E por falar em reforma tributária, após diversas discussões, ajustes e colocação de exceções, a Proposta de Emenda à Constituição (PEC) foi devolvida para a Câmara dos Deputados, para uma nova apreciação. O ministro da Fazenda, Fernando Haddad, acredita que ela será promulgada ainda neste ano pelo Congresso Nacional. Espera-se que o sistema tributário brasileiro seja simplificado, que ocorra o fim das chamadas guerras fiscais entres os estados e até que algumas atividades possam pagar menor impostos. A esperança é a última que morre, diz um velho ditado.
Como aqui no Brasil a voracidade por cobrar impostos é algo estrutural, fomos surpreendidos com a notícia de que seis estados das regiões Sul e Sudeste, excluindo Santa Catarina, devem aumentar as suas alíquotas do ICMS, ainda no restante deste ano. Os governadores destes estados estão receosos com possíveis perdas de arrecadação no futuro, como decorrência da implantação da reforma tributária. Os secretários estaduais de fazenda alegam que a reforma vai reduzir significativamente a autonomia tributária dos estados e municípios.
O Rio Grande do Sul já comunicou o envio de projeto de lei para elevar o ICMS naquele estado de 17% para 19,5%. Há uma expectativa de que Espírito Santo, Paraná e São Paulo adotem o mesmo patamar. Juntando-se a esses seis estados, o governador de Goiás confirmou que o seu governo pretende aumentar a alíquota-padrão do ICMS para 19%. Ele disse que a decisão foi tomada na quarta-feira da semana passada, e ainda não foi enviada à Assembleia Legislativa do Estado.

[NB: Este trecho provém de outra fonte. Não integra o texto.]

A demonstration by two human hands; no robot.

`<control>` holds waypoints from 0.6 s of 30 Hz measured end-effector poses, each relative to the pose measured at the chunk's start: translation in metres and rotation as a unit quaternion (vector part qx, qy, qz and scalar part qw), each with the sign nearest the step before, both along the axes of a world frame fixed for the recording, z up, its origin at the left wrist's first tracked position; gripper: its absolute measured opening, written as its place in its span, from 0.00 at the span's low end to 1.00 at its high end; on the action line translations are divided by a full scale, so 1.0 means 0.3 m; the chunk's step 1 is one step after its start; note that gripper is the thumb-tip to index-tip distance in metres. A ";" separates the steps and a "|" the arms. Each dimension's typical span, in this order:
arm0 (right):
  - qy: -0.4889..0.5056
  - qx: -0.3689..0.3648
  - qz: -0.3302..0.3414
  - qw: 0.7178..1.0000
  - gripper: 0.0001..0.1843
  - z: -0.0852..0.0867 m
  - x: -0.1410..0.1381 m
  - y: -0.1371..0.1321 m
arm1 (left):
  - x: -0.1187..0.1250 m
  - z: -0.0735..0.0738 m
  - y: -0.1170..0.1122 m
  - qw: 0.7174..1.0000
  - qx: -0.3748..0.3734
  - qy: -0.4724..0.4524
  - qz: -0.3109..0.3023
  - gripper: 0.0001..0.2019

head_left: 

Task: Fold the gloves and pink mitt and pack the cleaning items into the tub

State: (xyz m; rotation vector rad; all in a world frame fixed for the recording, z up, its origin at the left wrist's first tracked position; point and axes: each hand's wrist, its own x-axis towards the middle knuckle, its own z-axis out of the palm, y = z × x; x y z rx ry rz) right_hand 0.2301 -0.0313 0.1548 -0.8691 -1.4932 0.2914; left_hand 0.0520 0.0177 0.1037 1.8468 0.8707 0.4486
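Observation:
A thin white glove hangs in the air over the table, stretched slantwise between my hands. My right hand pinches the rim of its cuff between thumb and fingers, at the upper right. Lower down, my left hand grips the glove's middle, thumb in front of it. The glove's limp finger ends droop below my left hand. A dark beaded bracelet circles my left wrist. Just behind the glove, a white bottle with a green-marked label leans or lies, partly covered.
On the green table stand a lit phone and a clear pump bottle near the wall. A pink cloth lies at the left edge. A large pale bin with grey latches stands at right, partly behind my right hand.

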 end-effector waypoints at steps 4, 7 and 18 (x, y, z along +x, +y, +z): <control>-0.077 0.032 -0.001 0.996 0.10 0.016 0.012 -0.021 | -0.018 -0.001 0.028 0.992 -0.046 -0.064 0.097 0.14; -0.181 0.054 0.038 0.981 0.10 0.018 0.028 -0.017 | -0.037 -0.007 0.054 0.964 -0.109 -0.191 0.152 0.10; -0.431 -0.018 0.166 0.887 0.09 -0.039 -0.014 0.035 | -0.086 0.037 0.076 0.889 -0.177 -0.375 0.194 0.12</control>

Voltando a atenção para a motosserra do início do texto, é importante frisar mais uma vez que, apesar do exagero da metáfora, ela simboliza a necessidade do corte de gastos, mordomias, desperdícios, excessos, subsídios e exceções na órbita do setor público. O setor privado está com um peso desigual de responsabilidades e encargos sobre suas costas, seja por meio de uma carga tributária elevadíssima, encargos sociais que não estimulam novas contratações, além de juros elevados, que encarecem a vida de todo mundo. É preciso equilibrar esta balança entre o público e o privado.
No outro lado da metáfora, O algodão egípcio representa a permissividade com as contas públicas, que podem extrapolar tetos e arcabouços, com a conta sendo transferida para as empresas e os cidadãos comuns. E se a conta não fecha, basta aumentar impostos.